One thing The Handmaiden might be is not necessarily timeless, but certainly in that place where it becomes a lot harder to keep track of. It’s world is isolated, enclosed in itself. You could imagine months, years passing in its languid flow and barely noticing. It’s characters are so interested in each other, that everything else falls away beyond their own commitments and desires to each other, or against each other. It’s world is one of suffocating isolated beauty and cruelty in equal measures, like an alluring but poisonous flower.

Another thing The Handmaiden might be is profoundly intelligent, for better and for worse. I find it wryly amusing that in a blog whose name literally means truth, it should be so concerned with a film which is based on so many levels of intimate deception. But the genuine pleasure of watching (more on that later) the film is mainly involved in its careful intricate layers being revealed to you, as your expectations are constantly conned, the nature of the hustle like playing cards with someone using a stacked deck. You may feel cheated at times, furious you have been taken in so completely, but its a tribute to the film’s quiet entrancing power.

One thing The Handmaiden could be is incredibly sensitive, both in its eroticism and its handling of its themes. It’s world is muted and dreamy, and its’ two main inhabitants, the Lady Hideko (Kim Min-hee) and the Handmaiden Sook-hee (Kim Tae-ri) find that fragile blooming of love in a nest of vipers, which Park Chan-Wook displays most intensely in moments small and large. In small moments, a delicate tooth filing while the Lady bathes (much weirder in text form than in the imagery) and in large moments, in intense erotically charged sex scenes. The scenes probably will provoke strong analysis’s  from those who love to politicise film and its makers, but I believe you’ll be hard pressed to discover more genuine and more sensitively crafted scenes of intimacy in film that are this uncovered and open. Furthermore while they’re arguably crafted in a voyeuristic way for the camera, this is integral to that key aspect of cinema, of watching without being seen, all of us Peeping Tom’s and voyeuristically taking part in their relationship, just as the men surrounding them try to do.

The thing The Handmaiden could be about is those power dynamics which take place in those hidden secret realms of men and women, those dark corners where perversions and desires grow in our hearts, which can turn them black and twist and distort those around us to places we don’t even let ourselves imagine, much less speak out loud to each other. It’s opulence, its exquisite surroundings, its beautiful landscapes and obsessively fetishised clothing hide such ugliness underneath, an ugliness which lies in the revelry of pain and the inflicting of it, on themselves or others.
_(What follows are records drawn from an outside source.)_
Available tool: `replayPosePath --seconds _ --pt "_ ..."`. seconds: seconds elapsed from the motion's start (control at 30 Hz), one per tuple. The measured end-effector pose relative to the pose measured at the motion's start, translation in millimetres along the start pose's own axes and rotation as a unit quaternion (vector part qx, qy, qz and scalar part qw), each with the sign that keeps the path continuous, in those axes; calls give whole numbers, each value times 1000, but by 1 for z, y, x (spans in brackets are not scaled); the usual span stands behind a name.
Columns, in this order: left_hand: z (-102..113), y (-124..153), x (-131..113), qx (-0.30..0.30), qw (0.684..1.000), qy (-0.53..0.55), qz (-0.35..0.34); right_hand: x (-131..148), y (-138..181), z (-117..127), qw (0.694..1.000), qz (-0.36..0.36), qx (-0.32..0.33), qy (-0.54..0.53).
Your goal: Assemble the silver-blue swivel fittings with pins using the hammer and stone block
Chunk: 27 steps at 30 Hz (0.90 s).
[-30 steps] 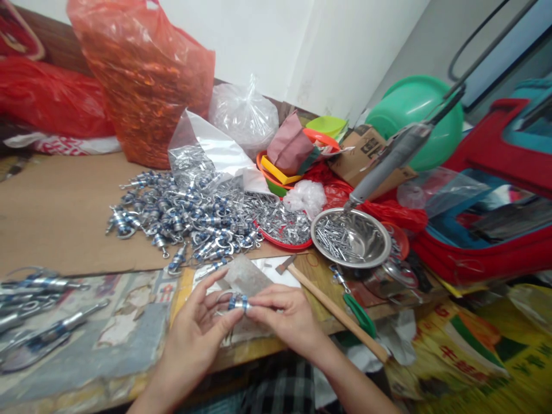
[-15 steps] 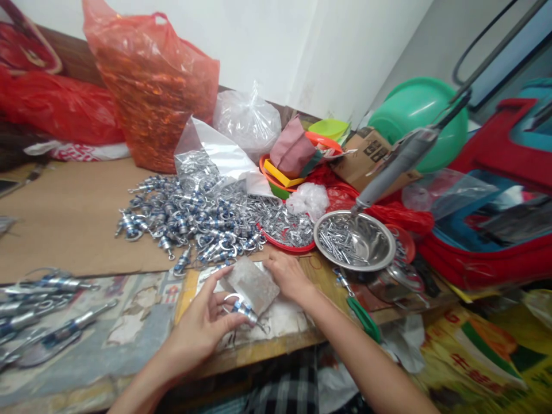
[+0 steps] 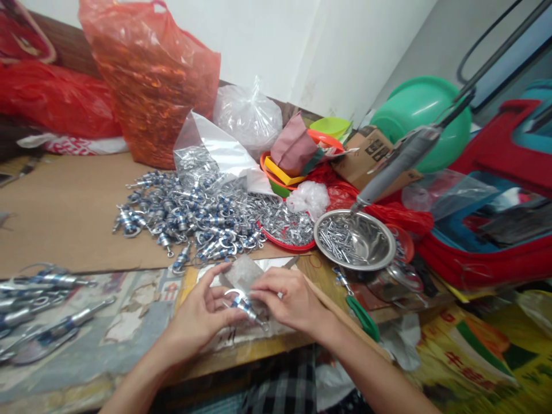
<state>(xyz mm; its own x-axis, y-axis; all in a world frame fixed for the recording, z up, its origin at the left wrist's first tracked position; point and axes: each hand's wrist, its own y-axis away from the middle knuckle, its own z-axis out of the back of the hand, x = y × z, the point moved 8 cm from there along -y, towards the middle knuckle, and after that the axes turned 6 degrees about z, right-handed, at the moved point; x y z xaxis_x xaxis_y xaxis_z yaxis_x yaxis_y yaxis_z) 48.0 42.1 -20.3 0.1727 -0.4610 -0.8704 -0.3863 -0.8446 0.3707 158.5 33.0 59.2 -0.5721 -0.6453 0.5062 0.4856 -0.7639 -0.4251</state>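
My left hand (image 3: 202,305) pinches a small silver metal fitting with a blue band (image 3: 241,303). The fitting has a pale crescent-shaped piece at one end and a small loop at the other. Close against it is my right hand (image 3: 287,296), its thumb and fingers pressed together; whatever lies between them is too small to make out. Behind both hands a grey metal block (image 3: 245,271) rests on a white sheet (image 3: 211,342) at the bench edge, partly covered by my fingers.
Many similar fittings (image 3: 185,215) lie heaped on cardboard, with larger ones (image 3: 56,322) at left. A red tray (image 3: 287,248) holds small metal pieces; a steel bowl (image 3: 375,264) holds pins. A grey hanging tool (image 3: 397,158) points into the bowl. Green-handled pliers (image 3: 362,319) lie at right.
My right hand has moved from the far side of the metal block toward me, to the fitting. My left hand keeps its hold, nearly in place.
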Motion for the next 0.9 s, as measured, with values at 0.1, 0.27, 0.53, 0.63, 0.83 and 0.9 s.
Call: replayPosePath --seconds 0.1,0.27,0.53,0.63,0.83,0.9 --pt "0 0 0 2 1000 -8 -2 5 3 -9 999 19 -39 -1" --pt "0 0 0 6 1000 -18 -10 19 8 -17 990 122 -42 63" --pt "3 0 -1 -4 1000 -18 -15 42 14 -29 939 218 98 249" --pt "5 -1 0 -9 1000 -12 -12 49 13 -30 933 194 127 275" --pt "2 1 0 -4 1000 6 -2 45 29 -20 972 133 89 174" --pt "2 2 0 -12 1000 6 5 21 43 -2 986 85 8 141"
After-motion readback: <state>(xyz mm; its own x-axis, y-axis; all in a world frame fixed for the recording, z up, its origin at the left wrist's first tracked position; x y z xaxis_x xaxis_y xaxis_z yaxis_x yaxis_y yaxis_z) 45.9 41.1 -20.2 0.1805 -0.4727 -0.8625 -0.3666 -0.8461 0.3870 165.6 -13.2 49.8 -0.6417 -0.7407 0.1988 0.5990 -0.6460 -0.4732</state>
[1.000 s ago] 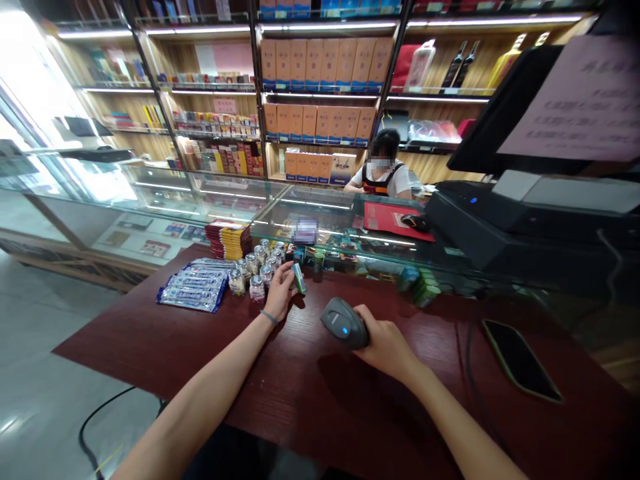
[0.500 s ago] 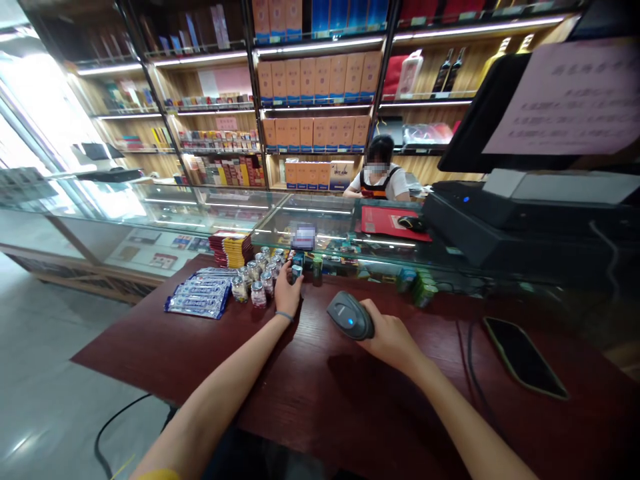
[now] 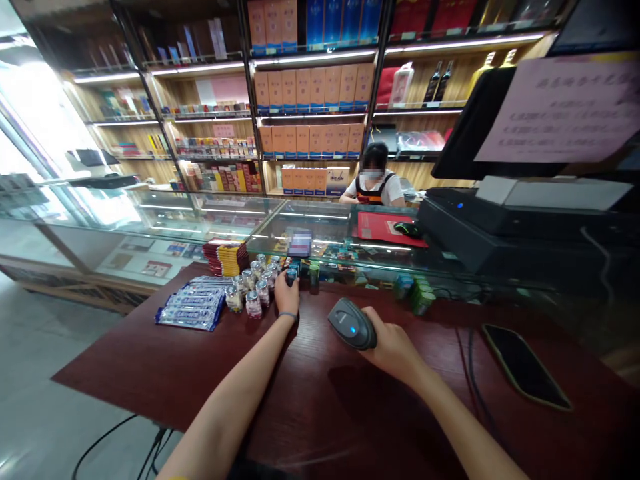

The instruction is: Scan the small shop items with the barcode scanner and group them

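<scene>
My right hand grips a grey handheld barcode scanner with a blue light, held just above the dark red counter. My left hand reaches forward to the back of the counter, its fingers closed round a small dark container standing among other small items by the glass case. Just left of that hand stands a cluster of small clear jars with silver lids.
Blue-and-white packets and a red-and-yellow stack lie left of the jars. A black phone and a cable lie at right. Green packs stand by the glass case. A till stands behind; a person sits beyond.
My left hand, which held a small green item up near the scanner, has moved forward to the row of items at the counter's back. The scanner hand has barely shifted.
</scene>
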`<control>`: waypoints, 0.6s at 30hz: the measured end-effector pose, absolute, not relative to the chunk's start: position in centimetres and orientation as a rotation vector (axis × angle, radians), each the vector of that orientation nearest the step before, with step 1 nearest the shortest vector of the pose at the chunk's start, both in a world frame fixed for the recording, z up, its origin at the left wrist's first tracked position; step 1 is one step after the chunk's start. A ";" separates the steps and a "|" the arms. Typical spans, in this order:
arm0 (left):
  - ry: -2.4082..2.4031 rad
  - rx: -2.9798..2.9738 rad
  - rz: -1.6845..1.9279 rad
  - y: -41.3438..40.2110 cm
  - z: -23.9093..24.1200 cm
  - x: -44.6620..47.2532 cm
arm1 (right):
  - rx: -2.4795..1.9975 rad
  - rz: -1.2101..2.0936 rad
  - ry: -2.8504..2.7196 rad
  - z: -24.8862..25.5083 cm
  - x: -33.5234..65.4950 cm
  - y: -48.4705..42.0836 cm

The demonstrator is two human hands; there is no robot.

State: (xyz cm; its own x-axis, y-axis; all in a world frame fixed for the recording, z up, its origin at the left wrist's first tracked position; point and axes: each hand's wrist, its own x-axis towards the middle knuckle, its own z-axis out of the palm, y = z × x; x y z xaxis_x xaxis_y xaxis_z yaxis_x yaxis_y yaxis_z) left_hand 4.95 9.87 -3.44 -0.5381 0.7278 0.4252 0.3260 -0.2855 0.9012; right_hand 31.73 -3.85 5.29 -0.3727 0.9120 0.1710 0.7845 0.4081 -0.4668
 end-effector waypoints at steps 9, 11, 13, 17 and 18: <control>1.747 1.238 1.695 10.0 -2.6 5.4 | -1.470 0.424 -2.286 5.4 31.8 -3.8; 1.736 1.227 1.699 10.2 -2.6 5.5 | -1.471 0.421 -2.280 5.3 31.9 -3.8; 1.725 1.225 1.708 10.3 -2.7 5.4 | -1.481 0.411 -2.279 5.2 32.0 -3.7; 1.759 1.260 1.676 10.4 -2.7 5.4 | -1.506 0.394 -2.288 5.1 32.1 -3.7; 1.773 1.266 1.661 10.4 -2.7 5.5 | -1.506 0.395 -2.289 5.2 32.1 -3.6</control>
State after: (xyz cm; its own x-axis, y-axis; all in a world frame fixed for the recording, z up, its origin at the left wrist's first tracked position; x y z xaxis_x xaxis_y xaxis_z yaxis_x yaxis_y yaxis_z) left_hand 5.45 10.38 -2.73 -0.5102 0.8115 0.2849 0.3368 -0.1162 0.9344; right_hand 32.06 -3.65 5.15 -0.3597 0.9207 0.1514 0.8169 0.3891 -0.4258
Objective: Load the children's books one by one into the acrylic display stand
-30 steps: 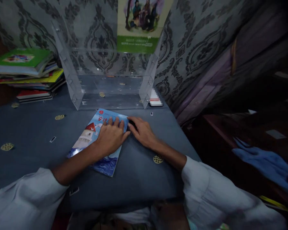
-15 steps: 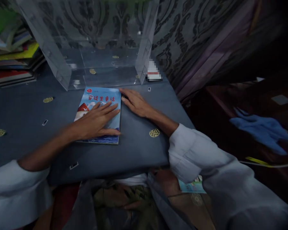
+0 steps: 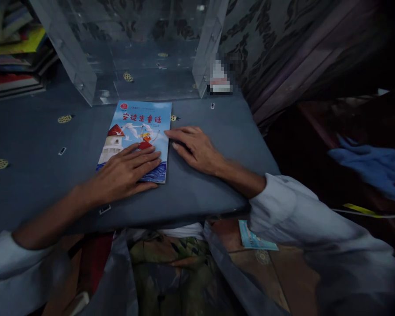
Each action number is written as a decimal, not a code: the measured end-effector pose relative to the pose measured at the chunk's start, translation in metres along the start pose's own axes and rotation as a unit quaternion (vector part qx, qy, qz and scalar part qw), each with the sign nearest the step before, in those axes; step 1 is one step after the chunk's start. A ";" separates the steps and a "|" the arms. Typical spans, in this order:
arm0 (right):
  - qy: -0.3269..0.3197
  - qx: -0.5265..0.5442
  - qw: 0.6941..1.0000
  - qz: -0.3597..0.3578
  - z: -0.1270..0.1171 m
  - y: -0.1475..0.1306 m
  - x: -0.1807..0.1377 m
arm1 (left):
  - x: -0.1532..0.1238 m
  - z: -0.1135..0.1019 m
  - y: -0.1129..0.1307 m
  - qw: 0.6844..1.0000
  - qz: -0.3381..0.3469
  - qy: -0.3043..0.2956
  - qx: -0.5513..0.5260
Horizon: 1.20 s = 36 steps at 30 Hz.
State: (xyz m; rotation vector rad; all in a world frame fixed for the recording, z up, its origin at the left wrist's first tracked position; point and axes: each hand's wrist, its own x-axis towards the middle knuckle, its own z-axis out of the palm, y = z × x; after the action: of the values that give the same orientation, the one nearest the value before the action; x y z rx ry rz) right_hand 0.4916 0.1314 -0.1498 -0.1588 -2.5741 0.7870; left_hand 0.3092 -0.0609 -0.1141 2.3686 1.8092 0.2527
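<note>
A thin blue children's book with red title characters and a lighthouse picture lies flat on the grey-blue tablecloth. My left hand rests palm down on the book's lower half, fingers stretched out. My right hand lies flat on the cloth just right of the book, its fingertips at the book's right edge. Neither hand grips anything.
A clear acrylic rack stands behind the book. A stack of books sits at the far left. The table edge runs in front of my arms; a plastic bag and a small card lie below. Blue cloth lies at the right.
The book has been squared up and now lies straight in front of the rack. My left hand slid down to its lower half. My right hand moved down along the book's right edge.
</note>
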 end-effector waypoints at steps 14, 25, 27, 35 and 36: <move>-0.044 0.156 0.987 0.004 -0.003 -0.054 -0.030 | -0.007 0.002 0.006 0.999 0.002 0.044 -0.017; -0.005 0.176 0.983 -0.059 0.001 -0.049 -0.032 | -0.011 0.007 -0.001 0.981 0.106 0.160 0.011; -0.006 0.176 0.982 -0.063 0.000 -0.050 -0.032 | -0.011 0.007 -0.001 0.983 0.100 0.153 0.007; -0.029 0.116 0.983 -0.143 0.003 -0.051 -0.032 | -0.011 0.012 0.000 0.982 0.098 0.161 0.027; -0.031 0.102 0.982 -0.158 0.004 -0.051 -0.032 | -0.010 0.013 0.001 0.980 0.100 0.167 0.032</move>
State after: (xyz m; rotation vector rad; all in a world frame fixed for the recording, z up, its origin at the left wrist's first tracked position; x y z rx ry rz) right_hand 0.5196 0.0796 -0.1364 0.3357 -2.4671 0.9353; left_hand 0.3101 -0.0714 -0.1268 2.6883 1.7253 0.6618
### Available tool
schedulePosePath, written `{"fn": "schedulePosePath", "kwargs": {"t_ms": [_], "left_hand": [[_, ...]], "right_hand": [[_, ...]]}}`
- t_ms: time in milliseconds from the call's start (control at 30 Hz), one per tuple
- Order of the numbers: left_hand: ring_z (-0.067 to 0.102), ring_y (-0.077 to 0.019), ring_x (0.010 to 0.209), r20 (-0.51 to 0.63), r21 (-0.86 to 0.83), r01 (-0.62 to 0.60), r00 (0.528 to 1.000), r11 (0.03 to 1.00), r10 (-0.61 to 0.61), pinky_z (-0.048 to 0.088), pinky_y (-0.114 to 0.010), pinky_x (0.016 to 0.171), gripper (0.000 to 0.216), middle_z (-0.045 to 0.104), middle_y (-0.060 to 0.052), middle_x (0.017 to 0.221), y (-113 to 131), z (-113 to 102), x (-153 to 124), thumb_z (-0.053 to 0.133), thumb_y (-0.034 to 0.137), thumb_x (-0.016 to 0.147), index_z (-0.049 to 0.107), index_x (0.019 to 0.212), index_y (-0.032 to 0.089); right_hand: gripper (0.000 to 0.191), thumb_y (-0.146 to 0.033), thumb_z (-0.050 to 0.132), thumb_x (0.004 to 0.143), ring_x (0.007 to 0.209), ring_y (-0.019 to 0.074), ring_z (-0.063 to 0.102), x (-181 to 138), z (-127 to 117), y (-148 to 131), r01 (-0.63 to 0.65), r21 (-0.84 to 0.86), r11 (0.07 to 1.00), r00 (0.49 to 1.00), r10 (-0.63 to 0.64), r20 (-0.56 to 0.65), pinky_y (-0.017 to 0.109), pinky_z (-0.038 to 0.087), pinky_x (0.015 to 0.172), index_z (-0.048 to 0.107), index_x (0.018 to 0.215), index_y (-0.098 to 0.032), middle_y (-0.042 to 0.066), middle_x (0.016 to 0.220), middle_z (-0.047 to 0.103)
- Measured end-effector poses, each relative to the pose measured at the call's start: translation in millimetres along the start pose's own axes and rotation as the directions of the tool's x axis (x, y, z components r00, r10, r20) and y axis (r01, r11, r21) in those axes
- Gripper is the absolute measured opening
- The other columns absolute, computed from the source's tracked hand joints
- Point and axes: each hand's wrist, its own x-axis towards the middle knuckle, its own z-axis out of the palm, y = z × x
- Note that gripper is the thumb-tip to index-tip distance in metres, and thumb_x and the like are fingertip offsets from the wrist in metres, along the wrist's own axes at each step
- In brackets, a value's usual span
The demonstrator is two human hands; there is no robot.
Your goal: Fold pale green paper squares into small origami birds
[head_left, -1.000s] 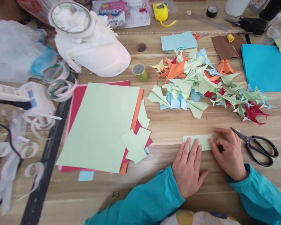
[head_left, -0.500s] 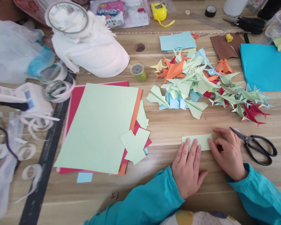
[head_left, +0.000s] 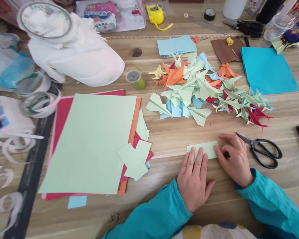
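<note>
A small folded strip of pale green paper lies flat on the wooden table in front of me. My left hand rests flat across its left and middle part, fingers stretched out and thumb apart. At the strip's right end, the thumb of my right hand touches the edge. The index finger is bent, with its tip apart from the thumb, and the other fingers are partly hidden. Black-handled scissors lie just right of my right hand, blades towards it.
Folded paper pieces in several colours are heaped beyond my hands. To the left lies a stack of large paper sheets with cut green pieces beside it. A blue stack, a tape measure and tape rolls lie farther out.
The whole view has shifted, so most things sit farther left in it. Both hands keep nearly the same pose on the green strip.
</note>
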Motion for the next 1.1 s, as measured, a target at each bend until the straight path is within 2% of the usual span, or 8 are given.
{"fn": "schedulePosePath", "kwargs": {"t_ms": [600,700,800,867,933,1000,1100], "left_hand": [[0.015,-0.0357,0.134,0.001,0.054,0.008,1.0,0.998,-0.008,0.025,-0.05,0.104,0.065,0.026,-0.016,0.144,1,6,-1,0.039,0.048,0.082,0.036,0.132,0.007],[0.016,-0.0355,0.134,-0.019,0.084,-0.003,1.0,0.996,0.005,0.026,-0.05,0.103,0.066,0.027,-0.016,0.144,1,7,0,0.038,0.049,0.082,0.036,0.132,0.007],[0.017,-0.0353,0.133,-0.041,0.114,-0.011,0.999,0.993,0.016,0.026,-0.049,0.103,0.067,0.028,-0.017,0.143,1,9,0,0.039,0.051,0.081,0.037,0.132,0.007],[0.019,-0.0354,0.133,-0.053,0.128,-0.015,0.998,0.992,0.021,0.026,-0.049,0.103,0.068,0.029,-0.017,0.142,0,10,1,0.039,0.052,0.081,0.038,0.131,0.006],[0.02,-0.0359,0.132,-0.066,0.132,-0.02,0.997,0.991,0.029,0.026,-0.049,0.104,0.069,0.032,-0.018,0.141,0,12,1,0.039,0.054,0.08,0.04,0.13,0.006],[0.021,-0.0359,0.132,-0.082,0.131,-0.025,0.996,0.991,0.036,0.026,-0.049,0.104,0.069,0.033,-0.017,0.141,-1,14,1,0.038,0.055,0.08,0.041,0.129,0.006],[0.021,-0.0353,0.132,-0.104,0.131,-0.033,0.993,0.991,0.047,0.027,-0.049,0.103,0.07,0.033,-0.018,0.14,-1,17,2,0.04,0.054,0.079,0.04,0.129,0.005]], "right_hand": [[0.032,-0.026,0.054,0.08,0.092,0.0217,0.051,0,3,2,0.004,0.005,1.0,1.0,-0.004,-0.024,0.042,0.038,0.087,0.042,0.052,-0.018,0.008,0.1,0.056],[0.029,-0.025,0.051,0.082,0.091,0.0218,0.051,0,2,6,0.001,0.058,0.998,0.998,0.003,-0.06,0.042,0.039,0.085,0.043,0.055,-0.019,0.008,0.096,0.057],[0.02,-0.021,0.048,0.084,0.089,0.021,0.052,-2,-1,10,0.032,0.127,0.991,0.988,-0.012,-0.156,0.041,0.041,0.084,0.051,0.065,-0.018,0.009,0.091,0.058],[0.009,-0.018,0.049,0.082,0.092,0.0216,0.052,-5,-3,9,0.137,0.124,0.983,0.968,-0.106,-0.228,0.042,0.041,0.086,0.058,0.078,-0.017,0.01,0.094,0.059],[0.012,-0.018,0.053,0.08,0.097,0.0226,0.052,-10,-4,6,0.308,0.075,0.949,0.929,-0.282,-0.238,0.043,0.04,0.09,0.061,0.088,-0.016,0.01,0.098,0.06],[0.013,-0.018,0.054,0.079,0.1,0.0231,0.052,-14,-1,1,0.462,0.012,0.887,0.874,-0.453,-0.178,0.045,0.037,0.094,0.062,0.089,-0.017,0.009,0.099,0.061],[0.015,-0.016,0.049,0.082,0.099,0.0222,0.053,-18,5,-5,0.573,-0.091,0.815,0.811,-0.579,-0.079,0.046,0.034,0.098,0.063,0.088,-0.014,0.009,0.094,0.063]]}}
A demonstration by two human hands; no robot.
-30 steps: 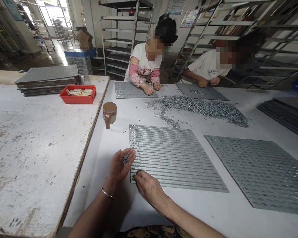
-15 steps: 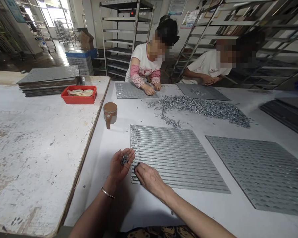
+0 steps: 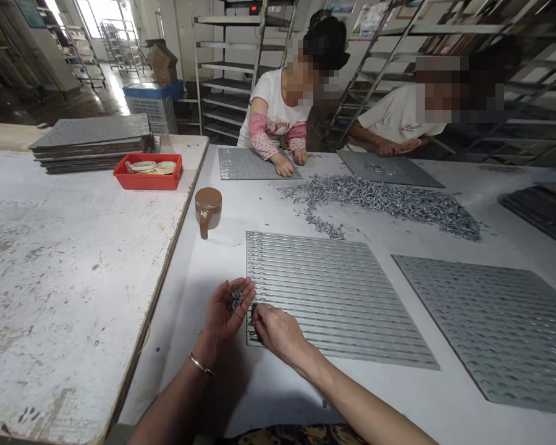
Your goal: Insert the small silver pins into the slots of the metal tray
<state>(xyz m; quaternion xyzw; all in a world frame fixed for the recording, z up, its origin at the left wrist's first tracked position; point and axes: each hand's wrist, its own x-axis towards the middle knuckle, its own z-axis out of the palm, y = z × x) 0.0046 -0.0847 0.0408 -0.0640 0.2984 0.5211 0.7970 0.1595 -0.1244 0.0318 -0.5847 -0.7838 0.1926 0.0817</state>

Those power dynamics of darkness twist round these characters, and its only through outmaneuvering the black hearts, not by appealing to their better nature that our main protagonists can allow themselves the freedom and the ability to allow something light to grow from their darkness. It’s power dynamics feel horribly real because good doesn’t triumph through its own virtue, it triumphs because it’s guarded, kept secret, kept hidden while its murderers are pitted against each other.

I can’t be completely sure about anything in The Handmaiden, it would be missing the point of the film. What I can say is Park Chan-Wook’s work is elaborately and intricately well crafted, it’s subject matter both emotionally and intellectually strong and twisting and at each level its style is unique and entrancing, even if it might not be to everyone’s taste. There’s a lot of truth in that, even if I can’t be 100% sure of it.